Hello.
I have been trying to get the best hits out of blast output files. I know that -v
option or maxtargetseqs
in standalone blast gives the best ones. But I already have a huge output of multiple queries which have to be sorted according to best cut-off values. I am not using XML parser as my output is already tabular.
Locus3034v1rpkm4.98 gi|315134697|dbj|AP012030.1| Escherichia coli DH1 DNA,... 100.00 280 0 0 1 280 3402569 3402290 4e-140 506
Locus3035v2rpkm3.64 gi|87248160|gb|DQ311188.1| Bombyx mori hydroxymethylglutaryl-Co... 98.94 94 1 0 1 94 523 616 4e-37 165
Locus303v1rpkm4.98 gi|346706507|dbj|AK380484.1| Bombyx mori mRNA clone: ftes50G24 100.00 159 0 0 1 159 4395 4553 1e-74 288
This is the tabular output I have. I have more than one criterion to take. I am looking for hits such that my the alignment length should be high but no compromise on the sequence identity. E-value should be less than 1e-06, less gaps and mismatches.

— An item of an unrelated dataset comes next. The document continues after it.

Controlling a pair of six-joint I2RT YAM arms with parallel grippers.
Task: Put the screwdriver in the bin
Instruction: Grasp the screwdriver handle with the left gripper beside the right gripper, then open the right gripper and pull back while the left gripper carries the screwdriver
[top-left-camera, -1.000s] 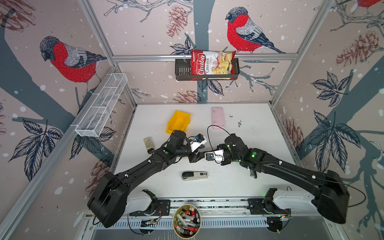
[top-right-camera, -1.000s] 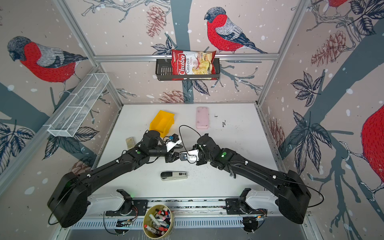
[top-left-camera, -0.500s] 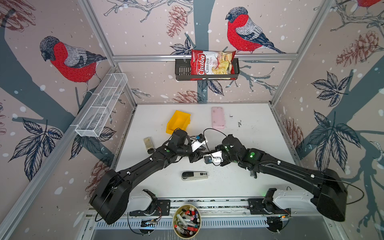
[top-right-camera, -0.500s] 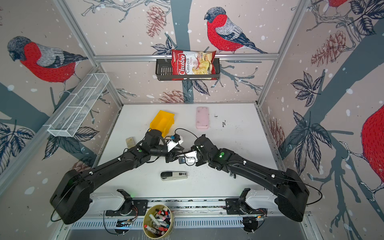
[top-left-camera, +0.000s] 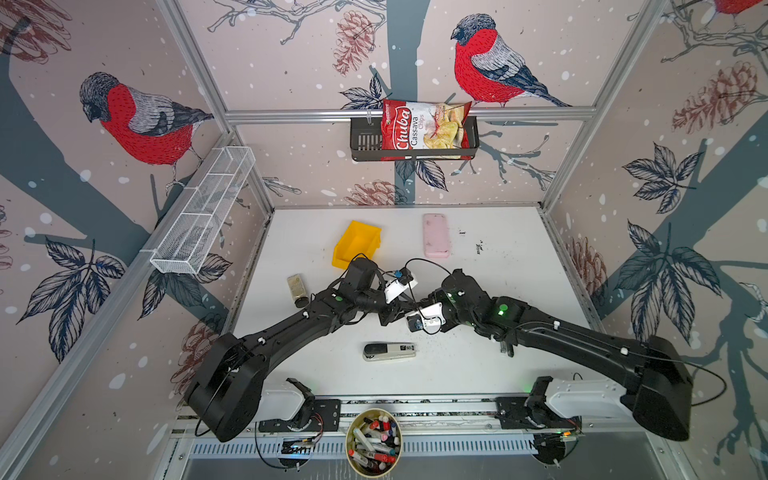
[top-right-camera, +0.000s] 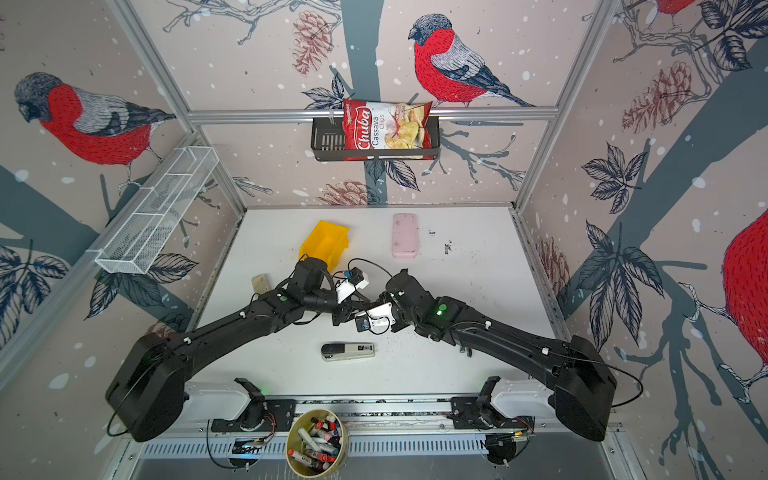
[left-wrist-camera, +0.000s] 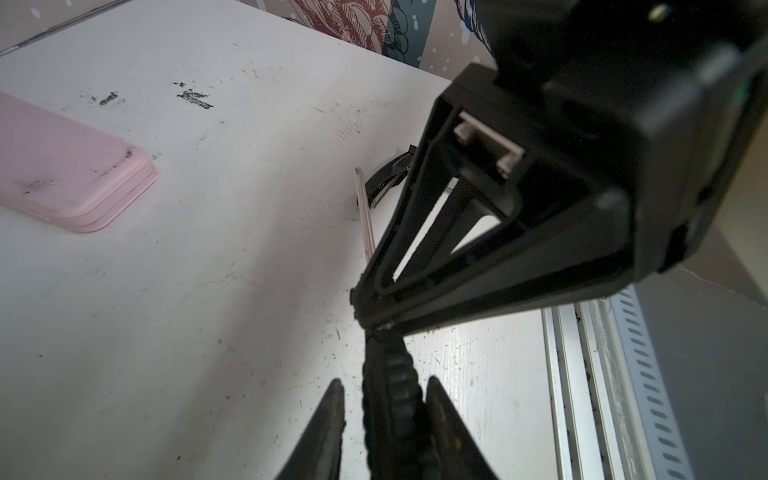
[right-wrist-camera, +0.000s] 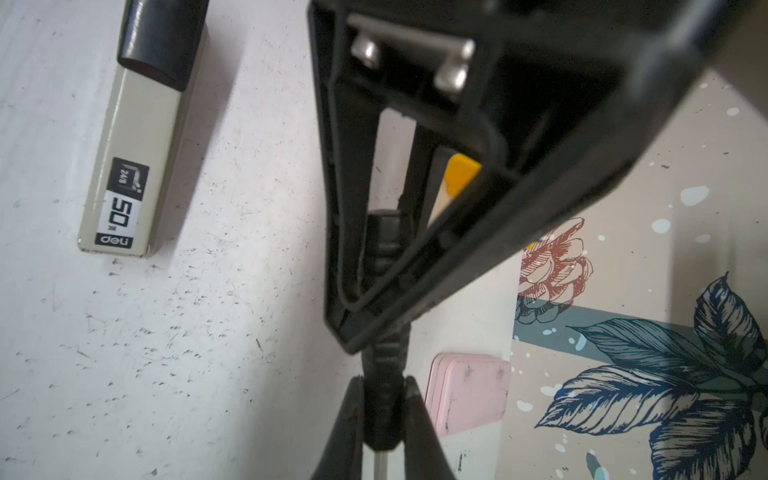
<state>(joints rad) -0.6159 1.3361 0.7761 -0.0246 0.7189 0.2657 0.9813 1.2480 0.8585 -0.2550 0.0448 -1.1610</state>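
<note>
Screwdriver is held between the two grippers over the middle of the surface. The right gripper is clamped tight on its black ribbed handle, while the left gripper sits narrowly apart around the same handle, one finger touching and a thin gap at the other. The yellow bin stands farther back on the surface, just behind the left wrist, apart from the screwdriver

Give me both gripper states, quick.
Left gripper: open, straddling the screwdriver handle, with a gap visible on one side.
Right gripper: closed on the screwdriver handle.
</note>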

I tried to introduce a score such that - score = (alignmentlength) / ( 101- %identity) s = L / (101 - I%)
I used 101 as if 100 is taken there can be undefined values if completely identical. But I am missing the point for alignment length here. How can I select such that all these criterion are followed to give best hits in the following order of preference -
- Alignment length
- %identity
- less gaps and mismatches
- e-value 1e-06
Regards,
Rohit
Play around with awk, sort and sed. It can be easily achieved. Alternatively try biopython.
I don't get it. Why not to take first hit from each BLAST output? Hits are sorted by decreasing score which depends on the alignment length: the higher score, the longer the alignment.
Yes but the top scoring alignment may not align the whole query sequence. In that case, one has to select several alignments (Threading). It all depends on the research question to address.